Bu durumda mahkemece geçerli ve bağlayıcı olduğunun kabulü halinde davalı arsa sahibinin savunması doğrulanmış ve ibra edilmiş olacağından ibraz edilen 25.08.2011 tarihli protokolle ilgili davacının hataya düşürülme iddiasıyla ilgili delilleri tartışılıp geçerli ve tarafları bağlayıcı olup olmadığı değerlendirilerek sonucuna uygun bir karar verilmesi gerekirken, ibraz edilen porotokolün varlığı gözden kaçırılıp, karar gerekçesinde geçerli ve bağlayıcı olup olmadığı tartışılıp değerlendirilmeksizin terditli bedel talebinin kabulü doğru olmamıştır.Yerel mahkeme kararının bu gerekçeyle bozulması gerekirken onandığı bu kez yapılan incelemede anlaşıldığından davalının karar düzeltme talebinin kabulü uygun görülmüştür.
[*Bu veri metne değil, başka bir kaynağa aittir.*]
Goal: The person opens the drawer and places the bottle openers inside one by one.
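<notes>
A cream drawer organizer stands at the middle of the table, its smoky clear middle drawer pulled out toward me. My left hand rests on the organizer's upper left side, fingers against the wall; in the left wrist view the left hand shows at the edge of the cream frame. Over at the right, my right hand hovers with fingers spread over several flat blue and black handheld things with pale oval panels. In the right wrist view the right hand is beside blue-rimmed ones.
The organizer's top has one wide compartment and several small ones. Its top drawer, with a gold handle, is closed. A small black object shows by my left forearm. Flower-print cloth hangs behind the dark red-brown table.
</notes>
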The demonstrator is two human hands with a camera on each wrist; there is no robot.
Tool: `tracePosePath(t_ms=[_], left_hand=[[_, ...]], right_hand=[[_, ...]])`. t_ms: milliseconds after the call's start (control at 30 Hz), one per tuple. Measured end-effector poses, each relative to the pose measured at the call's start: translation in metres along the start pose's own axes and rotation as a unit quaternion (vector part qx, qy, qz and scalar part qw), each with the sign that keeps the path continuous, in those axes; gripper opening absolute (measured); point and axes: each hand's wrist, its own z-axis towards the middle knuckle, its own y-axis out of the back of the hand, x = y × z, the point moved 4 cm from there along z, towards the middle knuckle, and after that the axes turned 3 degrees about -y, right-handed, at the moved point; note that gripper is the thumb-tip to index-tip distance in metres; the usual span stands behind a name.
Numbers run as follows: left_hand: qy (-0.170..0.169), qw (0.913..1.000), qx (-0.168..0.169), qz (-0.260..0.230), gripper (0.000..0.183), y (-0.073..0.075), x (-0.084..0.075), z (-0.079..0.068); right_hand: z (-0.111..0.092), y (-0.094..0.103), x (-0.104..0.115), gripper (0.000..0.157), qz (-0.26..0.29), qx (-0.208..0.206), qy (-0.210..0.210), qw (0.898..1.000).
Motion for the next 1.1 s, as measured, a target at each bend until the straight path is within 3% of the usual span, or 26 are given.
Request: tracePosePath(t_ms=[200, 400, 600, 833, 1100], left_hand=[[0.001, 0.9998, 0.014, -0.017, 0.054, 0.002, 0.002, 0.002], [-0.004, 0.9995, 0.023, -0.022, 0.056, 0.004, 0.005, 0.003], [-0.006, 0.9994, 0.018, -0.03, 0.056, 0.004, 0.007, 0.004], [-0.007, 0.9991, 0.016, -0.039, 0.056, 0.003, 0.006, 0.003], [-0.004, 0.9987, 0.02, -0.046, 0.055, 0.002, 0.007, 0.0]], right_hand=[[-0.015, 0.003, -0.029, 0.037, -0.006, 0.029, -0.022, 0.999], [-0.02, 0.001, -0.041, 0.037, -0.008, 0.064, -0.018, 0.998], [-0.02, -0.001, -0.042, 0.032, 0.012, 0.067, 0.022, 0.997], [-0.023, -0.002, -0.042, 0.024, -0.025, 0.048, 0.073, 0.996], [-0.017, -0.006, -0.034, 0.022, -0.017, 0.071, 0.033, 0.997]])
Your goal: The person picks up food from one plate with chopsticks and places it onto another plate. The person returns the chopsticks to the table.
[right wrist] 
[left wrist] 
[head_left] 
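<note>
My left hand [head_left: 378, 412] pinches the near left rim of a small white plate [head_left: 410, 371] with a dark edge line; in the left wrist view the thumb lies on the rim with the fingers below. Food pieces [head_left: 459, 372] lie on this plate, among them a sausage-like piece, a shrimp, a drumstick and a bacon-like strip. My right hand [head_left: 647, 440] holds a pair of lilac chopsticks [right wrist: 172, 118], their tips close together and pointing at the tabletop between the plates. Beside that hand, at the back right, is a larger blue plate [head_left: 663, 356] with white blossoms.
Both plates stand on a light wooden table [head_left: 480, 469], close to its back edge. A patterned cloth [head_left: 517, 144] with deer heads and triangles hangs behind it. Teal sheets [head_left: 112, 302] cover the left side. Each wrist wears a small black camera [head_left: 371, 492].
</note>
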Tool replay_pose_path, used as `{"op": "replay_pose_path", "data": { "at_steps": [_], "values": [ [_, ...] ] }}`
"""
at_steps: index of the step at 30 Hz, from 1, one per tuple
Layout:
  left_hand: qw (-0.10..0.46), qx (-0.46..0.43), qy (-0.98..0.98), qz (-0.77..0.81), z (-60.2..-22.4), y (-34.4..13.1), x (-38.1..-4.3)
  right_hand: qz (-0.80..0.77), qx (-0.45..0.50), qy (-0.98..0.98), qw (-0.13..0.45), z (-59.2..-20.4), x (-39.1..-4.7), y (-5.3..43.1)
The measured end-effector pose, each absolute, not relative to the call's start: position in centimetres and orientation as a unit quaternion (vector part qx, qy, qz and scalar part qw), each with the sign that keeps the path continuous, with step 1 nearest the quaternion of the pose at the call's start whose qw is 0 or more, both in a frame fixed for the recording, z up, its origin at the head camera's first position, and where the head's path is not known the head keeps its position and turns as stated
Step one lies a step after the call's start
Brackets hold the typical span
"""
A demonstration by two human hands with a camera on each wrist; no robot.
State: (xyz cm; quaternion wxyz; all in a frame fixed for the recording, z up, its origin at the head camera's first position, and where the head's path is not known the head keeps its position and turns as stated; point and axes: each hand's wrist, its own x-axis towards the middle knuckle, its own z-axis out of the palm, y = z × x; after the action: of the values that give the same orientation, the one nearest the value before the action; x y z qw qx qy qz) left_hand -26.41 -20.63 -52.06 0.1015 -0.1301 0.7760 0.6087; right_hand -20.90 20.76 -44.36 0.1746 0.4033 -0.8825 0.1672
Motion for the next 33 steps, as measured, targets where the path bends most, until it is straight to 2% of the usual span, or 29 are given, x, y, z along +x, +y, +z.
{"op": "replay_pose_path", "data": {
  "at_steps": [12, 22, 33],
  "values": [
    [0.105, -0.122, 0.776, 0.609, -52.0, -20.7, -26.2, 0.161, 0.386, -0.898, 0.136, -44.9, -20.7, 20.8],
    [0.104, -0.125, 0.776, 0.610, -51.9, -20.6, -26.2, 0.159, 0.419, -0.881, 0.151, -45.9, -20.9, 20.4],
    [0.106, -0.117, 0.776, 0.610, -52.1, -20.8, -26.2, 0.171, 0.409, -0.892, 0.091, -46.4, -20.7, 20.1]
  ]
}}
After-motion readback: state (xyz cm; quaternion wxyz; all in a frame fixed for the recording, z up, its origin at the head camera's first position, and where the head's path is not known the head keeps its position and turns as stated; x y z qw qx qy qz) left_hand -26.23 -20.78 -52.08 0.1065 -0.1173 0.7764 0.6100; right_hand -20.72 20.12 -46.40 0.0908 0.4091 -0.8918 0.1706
SONUÇ: Yukarıda açıklanan nedenlerle davalının karar düzeltme talebinin kabulü ile Yargıtay 23. Hukuk Dairesi’nin 23.02.2017 gün 2016/6667 Esas 2017/543 Karar sayılı onama ilâmının kaldırılarak yerel mahkeme hükmünün davalı yararına BOZULMASINA, ödediği temyiz peşin ve karar düzeltme peşin harçlarının istek halinde temyiz eden davalıya geri verilmesine, 10.09.2018 gününde oybirliğiyle karar verildi.